■ Exercise objective ■
An exact restatement of the data is required, with the images omitted.

■ Data provided ■
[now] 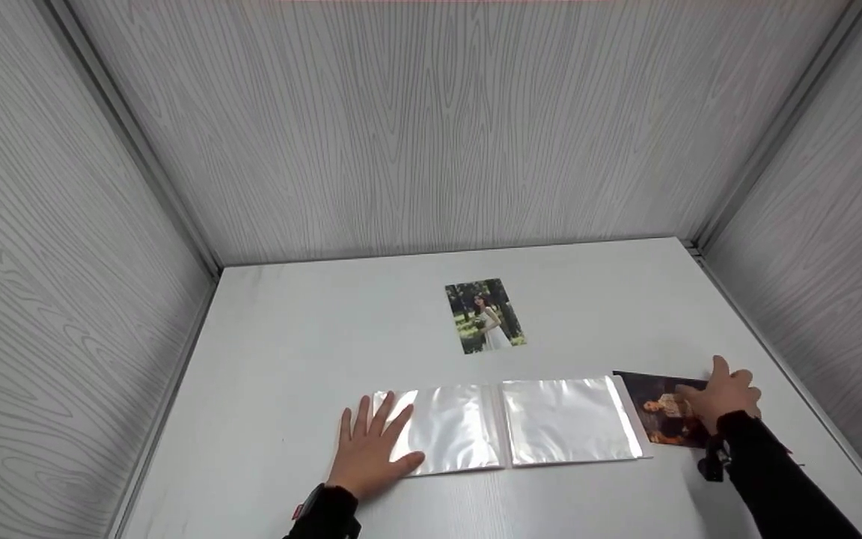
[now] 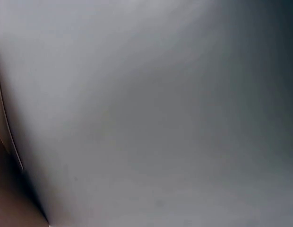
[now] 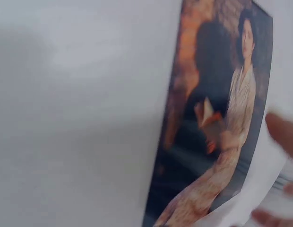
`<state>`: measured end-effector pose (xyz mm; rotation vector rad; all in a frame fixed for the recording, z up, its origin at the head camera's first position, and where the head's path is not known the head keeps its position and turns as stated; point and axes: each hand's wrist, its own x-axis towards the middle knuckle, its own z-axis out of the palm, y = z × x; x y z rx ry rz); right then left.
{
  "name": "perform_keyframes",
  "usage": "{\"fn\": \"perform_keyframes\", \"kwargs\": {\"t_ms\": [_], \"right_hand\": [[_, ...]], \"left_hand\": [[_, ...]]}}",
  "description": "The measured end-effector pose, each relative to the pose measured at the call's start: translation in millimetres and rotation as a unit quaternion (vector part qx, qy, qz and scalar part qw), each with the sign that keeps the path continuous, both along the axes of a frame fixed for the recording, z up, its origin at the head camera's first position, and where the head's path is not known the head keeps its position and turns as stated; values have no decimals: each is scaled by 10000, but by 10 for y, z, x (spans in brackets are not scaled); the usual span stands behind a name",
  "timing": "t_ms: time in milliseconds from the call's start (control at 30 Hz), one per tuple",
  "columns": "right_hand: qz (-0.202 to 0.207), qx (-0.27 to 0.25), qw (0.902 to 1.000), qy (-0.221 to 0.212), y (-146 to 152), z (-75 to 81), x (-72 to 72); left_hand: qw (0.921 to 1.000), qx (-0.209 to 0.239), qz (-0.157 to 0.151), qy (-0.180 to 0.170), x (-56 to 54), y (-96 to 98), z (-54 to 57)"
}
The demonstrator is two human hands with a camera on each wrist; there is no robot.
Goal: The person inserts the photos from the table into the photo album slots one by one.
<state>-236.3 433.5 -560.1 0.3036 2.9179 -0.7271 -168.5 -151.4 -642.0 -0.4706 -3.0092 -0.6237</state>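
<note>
An open photo album [image 1: 573, 421] with clear, shiny sleeves lies flat on the white table. My left hand [image 1: 373, 451] rests palm down on its left end, fingers spread. Against the album's right edge lies a dark photo [image 3: 212, 113] of a seated person holding a book. In the head view, my right hand [image 1: 726, 397] is over the right end of this dark photo. The right wrist view has blurred fingers [image 3: 284, 137] spread apart beside the print; whether they touch it is unclear. My left wrist view is mostly blurred grey, with skin at its left edge.
Beyond the album lies another photo [image 1: 485, 316], of a person in a white dress among trees. Grey wood-grain panels [image 1: 438, 135] enclose the white table [image 1: 289, 322] at the back and on both sides.
</note>
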Motion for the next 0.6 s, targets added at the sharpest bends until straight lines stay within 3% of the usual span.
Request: {"fn": "perform_keyframes", "kwargs": {"t_ms": [100,233,367,467,600], "right_hand": [[-375,390,9980,-314,-9,-10,-11],[-355,608,9941,-824,19,-53,-30],[-502,541,9927,-950,23,-52,-49],[-507,452,9922,-1044,-28,21,-46],[-389,475,9895,-1311,-117,151,-32]], "left_hand": [[10000,-4,-14,41,12,2,37],[9999,145,-68,-1,24,0,79],[9999,-54,-22,-102,14,-8,39],[9997,-208,16,-117,6,-13,8],[10000,-31,-54,-67,9,-3,42]]}}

■ Reply ■
[now] 
[now] 
[now] 
`<state>`: measured end-effector pose (xyz mm; rotation vector rad; all in a frame fixed for the recording, z up, its origin at the head camera's first position, and where the head's path is not known the head keeps its position and turns as stated; point and axes: each hand's wrist, its own x-axis towards the middle knuckle, its own z-axis out of the palm, y = z × x; x y z rx ry rz); right then left.
{
  "name": "perform_keyframes",
  "usage": "{\"fn\": \"perform_keyframes\", \"kwargs\": {\"t_ms\": [_], \"right_hand\": [[_, ...]], \"left_hand\": [[_, ...]]}}",
  "description": "The measured end-effector pose, each relative to the pose measured at the call's start: translation in millimetres and rotation as a unit quaternion (vector part qx, qy, qz and scalar part qw), each with the sign that keeps the path continuous, both along the axes of a frame fixed for the recording, z up, its origin at the head camera's first position, and where the head's path is not known the head keeps its position and turns as stated; values have no decimals: each is scaled by 10000, but by 10 for y, z, x (spans in brackets are not scaled); the usual span stands behind a name",
  "timing": "t_ms: time in milliseconds from the call's start (control at 30 Hz), one per tuple",
  "columns": "right_hand: qz (-0.202 to 0.207), qx (-0.27 to 0.25), qw (0.902 to 1.000), qy (-0.221 to 0.212), y (-146 to 152), z (-75 to 81), x (-72 to 72); left_hand: qw (0.921 to 1.000), qx (-0.209 to 0.239), qz (-0.157 to 0.151), qy (-0.180 to 0.170), x (-56 to 54), y (-96 to 98), z (-54 to 57)"
}
The demonstrator is two human hands with a camera on each wrist; there is no robot.
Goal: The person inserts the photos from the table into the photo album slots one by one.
<state>-236.3 433.5 -560.1 0.3036 2.9179 -0.7271 -168.5 -151.4 -642.0 -0.4706 -3.0092 -0.6237</state>
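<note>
An open photo album [image 1: 573, 421] with clear, shiny sleeves lies flat on the white table. My left hand [image 1: 373, 451] rests palm down on its left end, fingers spread. Against the album's right edge lies a dark photo [image 3: 212, 113] of a seated person holding a book. In the head view, my right hand [image 1: 726, 397] is over the right end of this dark photo. The right wrist view has blurred fingers [image 3: 284, 137] spread apart beside the print; whether they touch it is unclear. My left wrist view is mostly blurred grey, with skin at its left edge.
Beyond the album lies another photo [image 1: 485, 316], of a person in a white dress among trees. Grey wood-grain panels [image 1: 438, 135] enclose the white table [image 1: 289, 322] at the back and on both sides.
</note>
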Motion for the next 0.6 s, targets added at the sharpest bends until straight lines stay within 3% of the usual span.
Request: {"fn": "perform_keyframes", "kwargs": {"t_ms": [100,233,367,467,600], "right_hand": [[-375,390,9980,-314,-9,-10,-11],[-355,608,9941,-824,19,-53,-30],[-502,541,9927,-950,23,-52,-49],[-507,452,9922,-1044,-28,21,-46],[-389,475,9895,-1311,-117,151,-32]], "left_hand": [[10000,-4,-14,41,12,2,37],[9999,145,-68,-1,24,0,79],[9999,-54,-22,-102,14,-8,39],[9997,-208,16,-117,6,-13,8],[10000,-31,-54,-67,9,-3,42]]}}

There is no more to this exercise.